Kerrisdale, which is passionate about shorting, and the controversial DAT
Kerrisdale Capital is one of the most active "long-short hedge + event-driven" funds on Wall Street, known for its aggressive public shorting. In recent years, it has focused its firepower on areas such as the "valuation detachment from reality" cryptocurrency concept, quantum technology, and SPACs.
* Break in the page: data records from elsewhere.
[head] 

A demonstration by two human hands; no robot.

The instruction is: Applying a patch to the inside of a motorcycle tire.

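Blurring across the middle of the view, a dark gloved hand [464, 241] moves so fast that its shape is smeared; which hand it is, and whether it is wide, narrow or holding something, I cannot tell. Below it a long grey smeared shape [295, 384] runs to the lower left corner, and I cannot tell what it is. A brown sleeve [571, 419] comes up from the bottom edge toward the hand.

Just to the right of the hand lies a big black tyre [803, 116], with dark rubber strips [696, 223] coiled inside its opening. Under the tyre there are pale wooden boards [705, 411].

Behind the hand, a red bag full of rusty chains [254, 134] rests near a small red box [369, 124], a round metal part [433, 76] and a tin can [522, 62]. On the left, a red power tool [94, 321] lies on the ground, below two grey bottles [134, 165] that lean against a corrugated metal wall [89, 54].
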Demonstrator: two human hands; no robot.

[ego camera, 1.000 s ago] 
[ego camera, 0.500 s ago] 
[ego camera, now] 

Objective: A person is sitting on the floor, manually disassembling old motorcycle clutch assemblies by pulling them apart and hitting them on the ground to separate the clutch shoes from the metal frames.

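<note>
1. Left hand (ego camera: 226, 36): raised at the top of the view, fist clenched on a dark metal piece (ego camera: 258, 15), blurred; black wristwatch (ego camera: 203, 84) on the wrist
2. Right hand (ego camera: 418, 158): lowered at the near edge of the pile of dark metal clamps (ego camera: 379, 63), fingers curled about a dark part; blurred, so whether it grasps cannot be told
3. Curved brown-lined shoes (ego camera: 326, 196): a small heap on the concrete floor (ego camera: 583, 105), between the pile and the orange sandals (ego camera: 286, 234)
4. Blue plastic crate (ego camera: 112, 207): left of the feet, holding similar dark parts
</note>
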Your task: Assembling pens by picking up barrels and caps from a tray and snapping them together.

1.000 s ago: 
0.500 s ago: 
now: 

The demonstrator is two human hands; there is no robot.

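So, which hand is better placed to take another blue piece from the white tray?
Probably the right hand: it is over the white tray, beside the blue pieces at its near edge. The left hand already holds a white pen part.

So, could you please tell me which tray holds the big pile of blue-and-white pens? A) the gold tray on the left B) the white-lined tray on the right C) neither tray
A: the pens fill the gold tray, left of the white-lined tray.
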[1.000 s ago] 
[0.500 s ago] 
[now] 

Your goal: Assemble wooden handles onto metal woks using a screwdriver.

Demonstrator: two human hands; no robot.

At the end of 2023 and the beginning of 2024, Kerrisdale targeted Marathon Digital and Cipher Mining, both causing a single-day decline of 5% to 8%. In addition to cryptocurrency-related stocks, Kerrisdale shorted quantum computing concept stocks IonQ and D-Wave Quantum in the first half of the year, but both only saw minor declines on the day the short report was released, with significant gains following.
Sahm Adrangi, the founder and chief investment officer of Kerrisdale Capital, began his career at Deutsche Bank, working on high-yield bonds and leveraged loan debt financing, and served as a bankruptcy and out-of-court restructuring advisor to creditor committees at Chanin Capital Partners. Later, Adrangi worked as an analyst at Longacre Management, a distressed debt hedge fund with $2 billion in assets under management.
Sahm Adrangi is known for shorting and exposing fraudulent Chinese companies in 2010 and 2011, including China Marine Food Group, China-Biotics, and Lihua International. His then shorted targets, China Education Alliance and ChinaCast Education Corp, were subsequently investigated and penalized by the SEC.
Kerrisdale is not a fund company that only engages in shorting and does not go long, but recently it has focused its main efforts on companies with inflated valuations, with DAT being the latest target. As mentioned at the beginning, this kind of confident naked shorting operation must have discovered fundamental logical flaws. Kerrisdale's shorting performance this year has not been outstanding; most of the companies it shorted have turned to rise after a brief decline, but we still cannot ignore its unique insights on the DAT company's model.
Since the beginning of this year, although many publicly traded companies in the U.S. have started experimenting with the DAT company model for Bitcoin, Ether, and even other altcoins, there are also well-known investors rallying behind them. However, people in the Web3 industry, including Vitalik, have expressed some concerns. Now it seems that these concerns are not without reason. In a market where the concept is hot and liquidity is abundant, the stock price of DAT companies can indeed soar, but this kind of bubble-like accumulation in growth is bound to be unsustainable in the long run.
We do not deny that when the overall market is doing well, DAT Company can add fuel to the fire, but when the bubble bursts, whose eyes will be blinded by the ashes of this already carbonized fuel?